PROBLEM DETAILS | Reproduce the entries exactly as they appear below.

------ THE INPUT ------

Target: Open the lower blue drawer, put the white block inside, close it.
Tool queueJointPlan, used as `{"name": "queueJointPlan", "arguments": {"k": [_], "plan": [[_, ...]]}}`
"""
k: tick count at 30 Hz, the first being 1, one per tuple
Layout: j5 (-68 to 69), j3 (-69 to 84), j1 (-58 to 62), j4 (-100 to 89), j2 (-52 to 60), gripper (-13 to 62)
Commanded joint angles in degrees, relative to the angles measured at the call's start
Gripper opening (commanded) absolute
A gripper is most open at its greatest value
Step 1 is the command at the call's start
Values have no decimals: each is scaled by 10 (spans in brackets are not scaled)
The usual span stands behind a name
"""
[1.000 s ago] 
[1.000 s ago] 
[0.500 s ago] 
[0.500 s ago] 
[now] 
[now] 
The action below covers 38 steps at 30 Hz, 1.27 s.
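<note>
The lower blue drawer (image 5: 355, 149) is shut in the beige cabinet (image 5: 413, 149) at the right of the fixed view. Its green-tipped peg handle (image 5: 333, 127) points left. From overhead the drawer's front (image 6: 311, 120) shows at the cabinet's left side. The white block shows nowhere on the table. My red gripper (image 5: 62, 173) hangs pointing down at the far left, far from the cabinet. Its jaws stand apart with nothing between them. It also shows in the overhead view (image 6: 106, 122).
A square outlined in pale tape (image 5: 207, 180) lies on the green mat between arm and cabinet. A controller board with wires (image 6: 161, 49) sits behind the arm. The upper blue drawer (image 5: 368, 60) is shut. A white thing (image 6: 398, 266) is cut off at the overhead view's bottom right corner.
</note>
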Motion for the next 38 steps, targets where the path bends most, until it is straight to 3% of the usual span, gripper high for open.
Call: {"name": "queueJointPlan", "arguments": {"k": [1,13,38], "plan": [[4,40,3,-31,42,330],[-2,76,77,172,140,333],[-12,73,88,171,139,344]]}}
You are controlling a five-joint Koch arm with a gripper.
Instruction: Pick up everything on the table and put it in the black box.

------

OUTPUT |
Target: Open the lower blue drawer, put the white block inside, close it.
Tool queueJointPlan, used as `{"name": "queueJointPlan", "arguments": {"k": [_], "plan": [[_, ...]]}}`
"""
k: tick count at 30 Hz, the first being 1, one per tuple
Layout: j5 (-68 to 69), j3 (-69 to 84), j1 (-58 to 62), j4 (-100 to 89), j2 (-52 to 60), gripper (-13 to 62)
Commanded joint angles in degrees, relative to the angles measured at the call's start
Gripper opening (commanded) absolute
A gripper is most open at its greatest value
Step 1 is the command at the call's start
Values have no decimals: each is scaled by 10 (spans in brackets are not scaled)
The usual span stands behind a name
"""
[1.000 s ago] 
[1.000 s ago] 
[0.500 s ago] 
[0.500 s ago] 
[now] 
[now] 
The action below covers 38 steps at 30 Hz, 1.27 s.
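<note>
The lower blue drawer (image 5: 355, 149) is shut in the beige cabinet (image 5: 413, 149) at the right of the fixed view. Its green-tipped peg handle (image 5: 333, 127) points left. From overhead the drawer's front (image 6: 311, 120) shows at the cabinet's left side. The white block shows nowhere on the table. My red gripper (image 5: 62, 173) hangs pointing down at the far left, far from the cabinet. Its jaws stand apart with nothing between them. It also shows in the overhead view (image 6: 106, 122).
A square outlined in pale tape (image 5: 207, 180) lies on the green mat between arm and cabinet. A controller board with wires (image 6: 161, 49) sits behind the arm. The upper blue drawer (image 5: 368, 60) is shut. A white thing (image 6: 398, 266) is cut off at the overhead view's bottom right corner.
</note>
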Motion for the next 38 steps, targets where the path bends most, until it is straight to 3% of the usual span, gripper high for open.
Call: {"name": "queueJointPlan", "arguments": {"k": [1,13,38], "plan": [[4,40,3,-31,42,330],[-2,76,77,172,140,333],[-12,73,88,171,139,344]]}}
You are controlling a five-joint Koch arm with a gripper.
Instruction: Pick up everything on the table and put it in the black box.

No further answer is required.